Billy Gregson came from humble origins. His father John was a porter, but Billy would rise to become Mayor of Liverpool, and a wealthy merchant and banker. His sons would carry on his legacy. He loved Liverpool, and he never left. It was a place where you could escape your past and recreate yourself. Liverpool, with its mercantile, cosmopolitan edge, looked firmly to the future.
From its humble origins as a small fishing village, Liverpool had become a large, elegant Georgian town with fine streets and houses, looking out on the River Mersey. It was a booming, lively place, with grand shops, pleasure gardens and parks. It boasted sea baths and a tree-lined ‘Ladies’ Walk’. The Theatre Royal was one of the finest outside London. There were libraries, numerous coffee houses and drinking clubs. One visitor described it as ‘London in miniature’.2 A local guide called it the ‘first
town in the kingdom in point of size and commercial importance, the metropolis excepted’.3
Perhaps the most impressive building in town was the new Liverpool Exchange, designed by John Wood, now Liverpool Town Hall. By the 1750s, Liverpool’s trade had burgeoned to such an extent that a new town hall was decided upon, both to accommodate the needs of its merchants and as a demonstration of their prosperity. It was to be the heart of the city, town hall, exchange and assembly rooms combined.4
The Exchange was a huge stone rectangular building constructed around a central courtyard surrounded by Doric colonnades. Most of the building was destroyed by a fire in 1795, and today it is surmounted by a large dome. The interior was multi-purpose, with commercial business on the ground floor, while the higher storeys housed the mayor’s office, courtrooms, council chambers and two elegant ballrooms and drawing rooms. A carved frieze on the exterior illustrates Liverpool’s trading routes and includes lions, crocodiles, elephants. But in the centre of the frieze is a chilling reminder of Liverpool’s guilty past. There, set in stone, alongside the exotic animals, are African faces. Liverpool’s Georgian renaissance, its wealth, architecture and culture, was mostly built on slaves.
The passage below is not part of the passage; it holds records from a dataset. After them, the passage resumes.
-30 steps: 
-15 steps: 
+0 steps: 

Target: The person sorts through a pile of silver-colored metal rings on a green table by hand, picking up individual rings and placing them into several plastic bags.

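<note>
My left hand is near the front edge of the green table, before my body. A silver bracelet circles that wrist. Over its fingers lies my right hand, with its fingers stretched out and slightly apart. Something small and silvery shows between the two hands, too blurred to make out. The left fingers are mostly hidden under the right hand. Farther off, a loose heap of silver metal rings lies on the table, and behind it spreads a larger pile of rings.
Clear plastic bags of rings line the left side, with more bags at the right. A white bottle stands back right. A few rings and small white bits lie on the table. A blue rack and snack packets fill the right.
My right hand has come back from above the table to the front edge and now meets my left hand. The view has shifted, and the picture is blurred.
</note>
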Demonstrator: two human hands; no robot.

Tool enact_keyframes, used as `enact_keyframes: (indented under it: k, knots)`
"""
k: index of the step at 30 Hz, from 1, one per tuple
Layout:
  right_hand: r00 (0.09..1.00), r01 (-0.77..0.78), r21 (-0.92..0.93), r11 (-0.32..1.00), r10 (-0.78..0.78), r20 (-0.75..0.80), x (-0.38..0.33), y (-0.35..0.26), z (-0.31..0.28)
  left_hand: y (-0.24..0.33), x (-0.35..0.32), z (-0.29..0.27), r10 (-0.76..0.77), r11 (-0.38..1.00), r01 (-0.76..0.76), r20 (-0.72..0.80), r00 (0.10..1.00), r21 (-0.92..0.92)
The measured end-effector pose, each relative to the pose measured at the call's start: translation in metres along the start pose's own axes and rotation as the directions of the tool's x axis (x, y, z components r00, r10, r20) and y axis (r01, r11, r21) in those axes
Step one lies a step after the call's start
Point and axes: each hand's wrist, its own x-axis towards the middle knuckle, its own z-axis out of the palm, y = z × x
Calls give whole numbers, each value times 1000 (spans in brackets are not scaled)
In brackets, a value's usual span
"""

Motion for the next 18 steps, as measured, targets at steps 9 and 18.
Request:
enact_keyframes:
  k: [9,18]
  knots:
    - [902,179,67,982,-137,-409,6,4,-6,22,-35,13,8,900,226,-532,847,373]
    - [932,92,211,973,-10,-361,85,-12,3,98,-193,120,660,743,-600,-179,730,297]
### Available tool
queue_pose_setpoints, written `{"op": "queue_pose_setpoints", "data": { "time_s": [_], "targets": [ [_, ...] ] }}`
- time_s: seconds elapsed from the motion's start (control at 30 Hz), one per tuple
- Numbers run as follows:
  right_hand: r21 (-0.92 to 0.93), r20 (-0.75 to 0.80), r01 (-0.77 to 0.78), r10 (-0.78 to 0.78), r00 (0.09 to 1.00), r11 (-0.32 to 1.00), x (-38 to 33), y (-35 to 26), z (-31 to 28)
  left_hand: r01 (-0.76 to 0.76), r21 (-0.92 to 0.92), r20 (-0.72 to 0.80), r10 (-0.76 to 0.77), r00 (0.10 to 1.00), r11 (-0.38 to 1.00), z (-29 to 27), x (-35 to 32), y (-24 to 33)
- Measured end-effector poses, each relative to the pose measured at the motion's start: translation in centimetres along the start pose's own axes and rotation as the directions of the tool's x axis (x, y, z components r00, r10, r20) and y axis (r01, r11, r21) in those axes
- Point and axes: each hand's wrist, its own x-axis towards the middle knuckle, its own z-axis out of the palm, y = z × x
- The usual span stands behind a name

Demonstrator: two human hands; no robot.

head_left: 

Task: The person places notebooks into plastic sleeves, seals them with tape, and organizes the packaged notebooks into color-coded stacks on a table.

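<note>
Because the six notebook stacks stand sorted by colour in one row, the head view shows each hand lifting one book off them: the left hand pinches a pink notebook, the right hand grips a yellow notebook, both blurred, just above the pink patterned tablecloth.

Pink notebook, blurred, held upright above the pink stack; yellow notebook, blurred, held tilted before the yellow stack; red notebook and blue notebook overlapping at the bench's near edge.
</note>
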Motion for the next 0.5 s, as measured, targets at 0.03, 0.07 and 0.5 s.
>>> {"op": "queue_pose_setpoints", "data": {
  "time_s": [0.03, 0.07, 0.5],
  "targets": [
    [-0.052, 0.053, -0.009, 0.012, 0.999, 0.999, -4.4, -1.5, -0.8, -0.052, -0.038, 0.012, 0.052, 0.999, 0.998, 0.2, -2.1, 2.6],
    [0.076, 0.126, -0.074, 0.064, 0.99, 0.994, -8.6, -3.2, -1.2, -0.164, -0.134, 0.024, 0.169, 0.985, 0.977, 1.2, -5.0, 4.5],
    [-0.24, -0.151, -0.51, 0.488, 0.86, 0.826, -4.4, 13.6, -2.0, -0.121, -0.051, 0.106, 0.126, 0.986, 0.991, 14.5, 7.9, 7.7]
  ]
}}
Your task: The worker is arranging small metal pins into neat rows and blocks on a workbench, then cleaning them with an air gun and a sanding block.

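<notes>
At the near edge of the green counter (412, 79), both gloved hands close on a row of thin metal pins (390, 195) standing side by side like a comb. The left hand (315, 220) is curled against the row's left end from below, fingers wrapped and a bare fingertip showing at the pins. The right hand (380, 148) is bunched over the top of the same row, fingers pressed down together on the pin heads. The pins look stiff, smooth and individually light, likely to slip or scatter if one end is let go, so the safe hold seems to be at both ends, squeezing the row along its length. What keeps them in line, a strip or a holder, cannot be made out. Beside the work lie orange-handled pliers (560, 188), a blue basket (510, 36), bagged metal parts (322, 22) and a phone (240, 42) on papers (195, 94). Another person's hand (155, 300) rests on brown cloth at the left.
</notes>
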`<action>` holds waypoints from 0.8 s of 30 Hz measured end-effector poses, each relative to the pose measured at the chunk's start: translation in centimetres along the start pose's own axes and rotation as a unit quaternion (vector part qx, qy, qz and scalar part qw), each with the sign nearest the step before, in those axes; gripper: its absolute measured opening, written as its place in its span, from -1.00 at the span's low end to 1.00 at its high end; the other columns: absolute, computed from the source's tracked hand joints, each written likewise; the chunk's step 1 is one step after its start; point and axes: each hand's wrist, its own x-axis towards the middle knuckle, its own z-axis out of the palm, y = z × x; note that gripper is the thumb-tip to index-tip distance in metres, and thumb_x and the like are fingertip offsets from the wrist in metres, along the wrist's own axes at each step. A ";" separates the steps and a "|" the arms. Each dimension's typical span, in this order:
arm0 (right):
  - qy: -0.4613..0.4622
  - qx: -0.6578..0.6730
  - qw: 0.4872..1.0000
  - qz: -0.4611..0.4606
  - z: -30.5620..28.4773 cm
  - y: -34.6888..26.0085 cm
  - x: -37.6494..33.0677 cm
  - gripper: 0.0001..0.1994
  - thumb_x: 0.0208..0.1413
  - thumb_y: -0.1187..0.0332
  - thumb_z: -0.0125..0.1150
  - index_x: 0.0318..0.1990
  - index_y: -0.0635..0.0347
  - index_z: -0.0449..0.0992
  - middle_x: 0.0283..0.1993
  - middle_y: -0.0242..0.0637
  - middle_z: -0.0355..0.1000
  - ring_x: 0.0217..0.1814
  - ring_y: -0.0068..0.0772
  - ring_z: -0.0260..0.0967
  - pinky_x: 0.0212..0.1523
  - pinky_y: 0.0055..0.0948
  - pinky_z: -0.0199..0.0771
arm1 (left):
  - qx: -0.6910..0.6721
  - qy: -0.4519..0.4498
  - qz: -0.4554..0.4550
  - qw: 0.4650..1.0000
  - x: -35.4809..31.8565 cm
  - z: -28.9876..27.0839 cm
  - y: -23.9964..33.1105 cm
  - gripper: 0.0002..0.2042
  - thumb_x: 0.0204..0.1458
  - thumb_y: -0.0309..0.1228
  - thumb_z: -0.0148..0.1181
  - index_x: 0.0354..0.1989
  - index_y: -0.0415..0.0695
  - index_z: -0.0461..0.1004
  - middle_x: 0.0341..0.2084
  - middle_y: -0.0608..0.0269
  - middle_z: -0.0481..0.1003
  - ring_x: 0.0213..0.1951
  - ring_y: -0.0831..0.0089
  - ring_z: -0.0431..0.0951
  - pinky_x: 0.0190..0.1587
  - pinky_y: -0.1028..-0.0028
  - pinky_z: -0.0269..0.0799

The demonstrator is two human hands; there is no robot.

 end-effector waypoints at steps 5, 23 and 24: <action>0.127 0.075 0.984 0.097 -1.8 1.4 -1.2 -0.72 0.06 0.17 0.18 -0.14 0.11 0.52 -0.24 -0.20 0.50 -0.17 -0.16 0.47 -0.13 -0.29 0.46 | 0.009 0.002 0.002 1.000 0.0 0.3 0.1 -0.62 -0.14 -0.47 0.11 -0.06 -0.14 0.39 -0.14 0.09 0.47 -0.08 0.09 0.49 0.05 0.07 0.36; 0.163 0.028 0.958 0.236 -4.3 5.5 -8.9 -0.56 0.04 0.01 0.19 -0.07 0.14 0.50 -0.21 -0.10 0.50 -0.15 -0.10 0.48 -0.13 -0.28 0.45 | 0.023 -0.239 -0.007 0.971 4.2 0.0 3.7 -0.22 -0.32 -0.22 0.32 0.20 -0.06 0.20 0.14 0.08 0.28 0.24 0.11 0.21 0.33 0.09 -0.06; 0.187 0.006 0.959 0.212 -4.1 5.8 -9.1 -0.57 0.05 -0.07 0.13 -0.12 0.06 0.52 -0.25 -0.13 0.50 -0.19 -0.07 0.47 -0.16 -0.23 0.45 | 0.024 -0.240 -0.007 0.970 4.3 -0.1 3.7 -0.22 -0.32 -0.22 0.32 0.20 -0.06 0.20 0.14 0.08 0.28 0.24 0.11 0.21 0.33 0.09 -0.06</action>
By the mid-eighteenth century the city had made itself the capital of the slave industry, overtaking rival ports London and Bristol to become the most successful slaving port in the Atlantic world, dispatching more than a hundred ships to Africa annually. It is now estimated that in total almost 1.4 million captives were taken from Africa on Liverpool slave ships, with more than 200,000 of them dying during the voyage into slavery.5
The world’s first commercial wet dock was built in Liverpool in 1715.6 The trade in slaves and ships brought huge economic prosperity to the area, with workers engaged in occupations such as rope-making, shipbuilding, carpentry, ironwork, sailmaking and painting. There was ample work, too, for clerks and runners in the offices of insurance agents, brokers and customs officials. It was a city where men such as Billy Gregson could rise to the top. By the time he was forty he was one of the foremost merchants of Liverpool. He would make his vast fortune in the slave trade, and would be a major figure in one of the most notorious stories surrounding the trade in human flesh.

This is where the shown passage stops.